Many of the recommendations in Start-up, Scale-up – from tweaking pension fund rules and other moves geared towards providing more patient capital, to transforming the British Business Bank and connecting it more closely to clusters of universities, to providing greater transparency around the spinout process – are evidently supportive of a UK economy that can increasingly be built on deeptech innovation that takes a lot of time and money to move from academia to commercial viability. With some concrete, relatively detailed plans, Labour has a real opportunity to steal a march here on the Conservatives, whose long-heralded “science superpower” vision for the UK has been high on rhetoric but sadly low on impactful action.

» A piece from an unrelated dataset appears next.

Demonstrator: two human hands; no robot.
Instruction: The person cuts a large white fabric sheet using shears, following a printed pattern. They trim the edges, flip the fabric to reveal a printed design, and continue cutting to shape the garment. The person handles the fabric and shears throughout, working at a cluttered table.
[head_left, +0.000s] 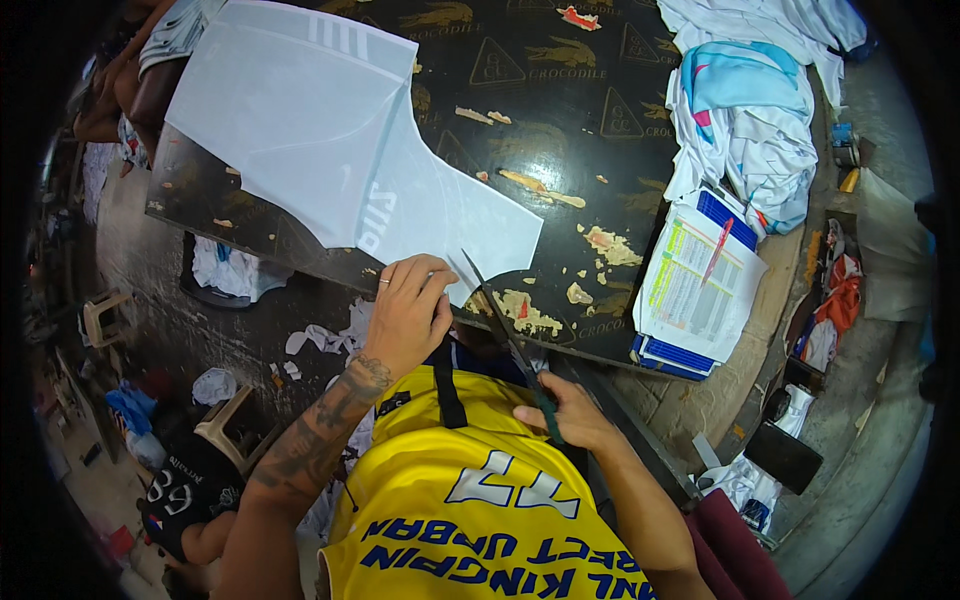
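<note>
My left hand (412, 305), fingers bent and close together, pinches the lower edge of white fabric panels (290, 110) spread over the dark patterned table (540, 90). The panels show pale printed stripes and lettering. My right hand (565, 410) grips long dark scissors (500, 315) by their handle, below the table's front edge. The blades point up and left, their tips on or just over the fabric, right of my left hand.
At the right sit piled white and cyan garments (745, 130) and printed sheets with a pen (700, 275). A co-worker in black (195, 500) is at lower left near plastic stools (230, 425). Another person (130, 90) is at upper left. Scraps (330, 335) lie beneath the table.
</note>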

However, for all the positive reactions to Start-up, Scale-up from people whose requests and appeals it largely answers – and while I do welcome its recommendations and think they would improve outcomes for the UK’s high-growth tech innovators – I have to say I do also find something quite compelling in the argument made by the Progressive Economy Forum director James Meadway that the report is providing the same answers to the same questions that have been asked for at least 15 years.

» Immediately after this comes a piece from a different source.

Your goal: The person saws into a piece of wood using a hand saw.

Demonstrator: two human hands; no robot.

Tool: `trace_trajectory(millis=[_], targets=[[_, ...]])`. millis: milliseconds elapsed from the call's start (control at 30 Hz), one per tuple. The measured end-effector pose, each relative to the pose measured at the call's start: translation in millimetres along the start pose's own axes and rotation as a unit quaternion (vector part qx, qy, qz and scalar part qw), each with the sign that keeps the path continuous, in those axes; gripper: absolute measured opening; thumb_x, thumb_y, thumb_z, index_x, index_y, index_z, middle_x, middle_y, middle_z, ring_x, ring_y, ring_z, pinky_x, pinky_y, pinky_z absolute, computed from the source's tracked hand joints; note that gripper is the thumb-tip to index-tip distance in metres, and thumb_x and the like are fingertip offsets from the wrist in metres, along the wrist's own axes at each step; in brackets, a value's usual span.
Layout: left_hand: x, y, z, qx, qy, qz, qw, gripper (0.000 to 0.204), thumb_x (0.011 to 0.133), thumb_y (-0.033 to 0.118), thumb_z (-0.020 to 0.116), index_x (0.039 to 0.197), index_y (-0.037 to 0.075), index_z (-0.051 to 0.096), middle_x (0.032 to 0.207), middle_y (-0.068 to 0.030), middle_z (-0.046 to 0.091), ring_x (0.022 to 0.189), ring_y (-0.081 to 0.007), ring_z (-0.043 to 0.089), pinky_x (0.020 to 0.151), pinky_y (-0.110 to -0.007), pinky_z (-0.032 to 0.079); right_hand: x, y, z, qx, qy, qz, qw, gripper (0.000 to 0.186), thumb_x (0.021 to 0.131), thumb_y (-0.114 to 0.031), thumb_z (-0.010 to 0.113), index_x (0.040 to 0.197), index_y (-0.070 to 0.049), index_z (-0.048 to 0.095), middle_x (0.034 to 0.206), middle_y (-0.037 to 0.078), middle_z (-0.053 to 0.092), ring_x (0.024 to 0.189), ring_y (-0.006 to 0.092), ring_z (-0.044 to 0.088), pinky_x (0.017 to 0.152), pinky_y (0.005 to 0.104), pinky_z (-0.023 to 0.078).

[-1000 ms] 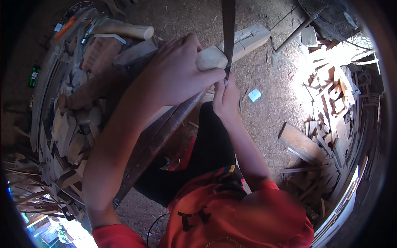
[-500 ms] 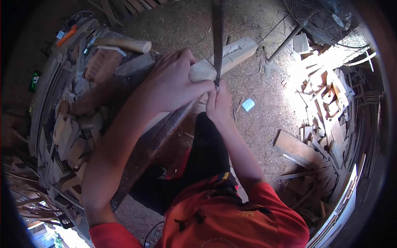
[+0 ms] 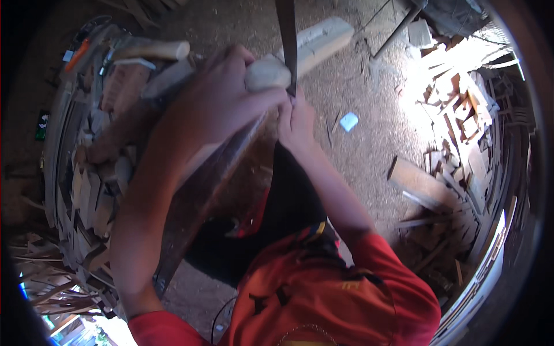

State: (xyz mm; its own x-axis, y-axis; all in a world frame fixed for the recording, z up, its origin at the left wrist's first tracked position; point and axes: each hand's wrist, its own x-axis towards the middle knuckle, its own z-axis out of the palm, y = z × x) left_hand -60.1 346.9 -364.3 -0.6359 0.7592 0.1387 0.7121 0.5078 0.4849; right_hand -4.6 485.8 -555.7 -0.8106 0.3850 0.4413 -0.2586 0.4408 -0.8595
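A pale wooden piece [image 3: 326, 43] with a squared far part and a rounded near end lies ahead of me on a dark bench. My left hand [image 3: 231, 89] is closed over its near end, fingers bent on the left side and thumb reaching right. Across the wood runs a long, narrow dark blade [image 3: 288, 40], seen nearly edge-on, its top beyond the picture. My right hand [image 3: 297, 121] grips the blade's lower end, close against my left thumb. Its exact grip is partly hidden, as are any teeth on the blade.
Wood offcuts and a cylindrical wooden handle [image 3: 153, 50] crowd the bench at left, near an orange-handled tool [image 3: 78, 55]. A scrap pile [image 3: 461, 138] covers the right side. A fan [image 3: 456, 17] stands far right. A light-blue block [image 3: 348, 121] lies on the dusty floor.
The whole view has shifted, so most things sit further left and higher. The blade's top now leans slightly more left. Both hands keep their holds.
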Motion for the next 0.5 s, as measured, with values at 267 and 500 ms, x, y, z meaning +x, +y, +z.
trace_trajectory(millis=[267,500], targets=[[-0.3,-8.2,8.7,0.012,0.011,-0.083,0.996,0.055,0.081,0.036,0.072,0.114,-0.005,0.056,0.111,-0.0237,0.063,0.112,-0.0359,0.060,0.099,-0.042,0.044,-0.6,-0.9,-2.5,0.028,-0.014,0.019,0.999,0.015,0.102,-0.014,0.052,0.110,0.000,0.053,0.073,0.025,0.059,0.071,0.0485,0.063,0.061,0.0517,0.047],[3.9,-9.1,9.3,0.028,0.014,-0.082,0.996,0.056,0.082,0.037,0.072,0.115,-0.005,0.057,0.113,-0.0232,0.063,0.111,-0.0362,0.060,0.098,-0.042,0.045,-17.1,27.9,-14.6,-0.024,-0.063,0.000,0.998,0.015,0.102,-0.014,0.052,0.108,-0.001,0.053,0.071,0.023,0.059,0.070,0.0468,0.062,0.060,0.0511,0.045]])
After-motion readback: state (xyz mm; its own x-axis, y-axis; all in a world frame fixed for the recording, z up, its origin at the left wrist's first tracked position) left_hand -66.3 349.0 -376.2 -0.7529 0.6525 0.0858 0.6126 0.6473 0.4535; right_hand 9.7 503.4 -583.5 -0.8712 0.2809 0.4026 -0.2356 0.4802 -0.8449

Meadway highlights the 2006 Sainsbury Review, which also contained recommendations to track uni spinout numbers, provide more targeted funding support, and give startups better access to public procurement. His suggestion that the scope of the new report inevitably excludes consideration of broader issues such as the creation of public investment banks, overhauling the IP system, and the question of whether rising interest rates and ongoing recession challenge the primacy of venture capital as a funding model for startups might not be immediately popular – with Starmer and Reeves or with many in the ecosystem – but they are at least interesting. And it is probably worth considering seriously whether the decades-old problems Labour has identified can indeed be solved by the same old suggestions – whether those solutions will succeed now the ecosystem is more mature in a way they couldn’t have done previously – or whether some even more radical thinking is required.

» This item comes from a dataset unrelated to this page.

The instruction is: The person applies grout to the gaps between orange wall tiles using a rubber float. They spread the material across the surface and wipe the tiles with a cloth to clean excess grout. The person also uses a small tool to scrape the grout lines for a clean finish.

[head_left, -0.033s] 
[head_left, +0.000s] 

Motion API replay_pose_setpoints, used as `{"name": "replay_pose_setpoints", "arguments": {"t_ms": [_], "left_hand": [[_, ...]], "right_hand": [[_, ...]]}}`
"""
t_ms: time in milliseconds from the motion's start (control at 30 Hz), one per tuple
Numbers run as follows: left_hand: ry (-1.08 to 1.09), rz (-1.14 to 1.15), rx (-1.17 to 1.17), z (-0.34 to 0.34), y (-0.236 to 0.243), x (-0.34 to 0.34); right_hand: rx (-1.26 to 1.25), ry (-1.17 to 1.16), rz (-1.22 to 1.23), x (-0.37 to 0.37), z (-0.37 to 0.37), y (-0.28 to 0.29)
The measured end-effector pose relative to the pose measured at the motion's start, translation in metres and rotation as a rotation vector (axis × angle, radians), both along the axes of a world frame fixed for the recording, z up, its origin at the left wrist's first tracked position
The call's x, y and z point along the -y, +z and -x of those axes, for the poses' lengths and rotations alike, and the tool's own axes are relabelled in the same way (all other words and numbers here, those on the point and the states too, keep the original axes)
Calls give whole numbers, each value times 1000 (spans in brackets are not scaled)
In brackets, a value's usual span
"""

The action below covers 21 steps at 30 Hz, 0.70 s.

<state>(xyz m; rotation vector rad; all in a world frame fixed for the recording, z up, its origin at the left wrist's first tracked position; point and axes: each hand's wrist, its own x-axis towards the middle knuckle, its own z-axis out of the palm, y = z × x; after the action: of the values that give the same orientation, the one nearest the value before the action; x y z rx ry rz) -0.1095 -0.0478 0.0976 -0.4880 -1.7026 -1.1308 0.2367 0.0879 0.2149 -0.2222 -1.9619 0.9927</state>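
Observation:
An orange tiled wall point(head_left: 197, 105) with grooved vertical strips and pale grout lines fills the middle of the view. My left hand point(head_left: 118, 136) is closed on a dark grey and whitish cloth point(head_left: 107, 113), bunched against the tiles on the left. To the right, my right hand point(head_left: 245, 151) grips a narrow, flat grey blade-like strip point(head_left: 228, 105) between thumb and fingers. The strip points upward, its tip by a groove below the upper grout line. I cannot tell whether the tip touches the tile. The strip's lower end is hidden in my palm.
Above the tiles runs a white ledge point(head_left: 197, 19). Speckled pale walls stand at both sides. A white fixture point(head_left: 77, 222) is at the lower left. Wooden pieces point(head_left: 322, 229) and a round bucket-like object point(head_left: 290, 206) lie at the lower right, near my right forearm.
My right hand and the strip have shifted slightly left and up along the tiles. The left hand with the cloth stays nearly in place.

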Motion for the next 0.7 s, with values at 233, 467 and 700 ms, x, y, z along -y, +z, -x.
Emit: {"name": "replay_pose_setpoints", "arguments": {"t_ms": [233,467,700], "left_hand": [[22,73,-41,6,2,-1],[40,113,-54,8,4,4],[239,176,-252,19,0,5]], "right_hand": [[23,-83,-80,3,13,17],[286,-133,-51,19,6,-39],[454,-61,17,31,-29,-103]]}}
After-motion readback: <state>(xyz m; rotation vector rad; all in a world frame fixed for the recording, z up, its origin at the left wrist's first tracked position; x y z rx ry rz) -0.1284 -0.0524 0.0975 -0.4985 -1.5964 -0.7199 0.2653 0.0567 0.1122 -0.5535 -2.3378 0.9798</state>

In any case, Labour might be “proudly pro-business” – as Starmer said in his introduction to Reeves’ speech launching Start-up, Scale-up – but there were signs in Canary Wharf that there could still be a long way to go for business to reciprocate. Yes, there were banners from the likes of HSBC and SSE expressing support for the business conference, and donations to the party from the business world are apparently up recently. And – as Reeves herself noted when questioned – it is of course difficult for larger, particularly publicly-listed companies, to openly endorse a political party. But it was noteworthy that neither Starmer nor Reeves could name any company publicly lining up behind Labour for the first time.
Old habits die hard. But while the City and FTSE 100 bosses might take some more convincing, Start-up, Scale-Up appears to have seen Labour take a significant first step to showing founders and investors that it can – and perhaps already has, given the paucity of policy in this area coming out of the present Government – usurp the Conservatives as the party of entrepreneurship with an ambitious and achievable plan for making the most of UK innovation’s world-leading potential.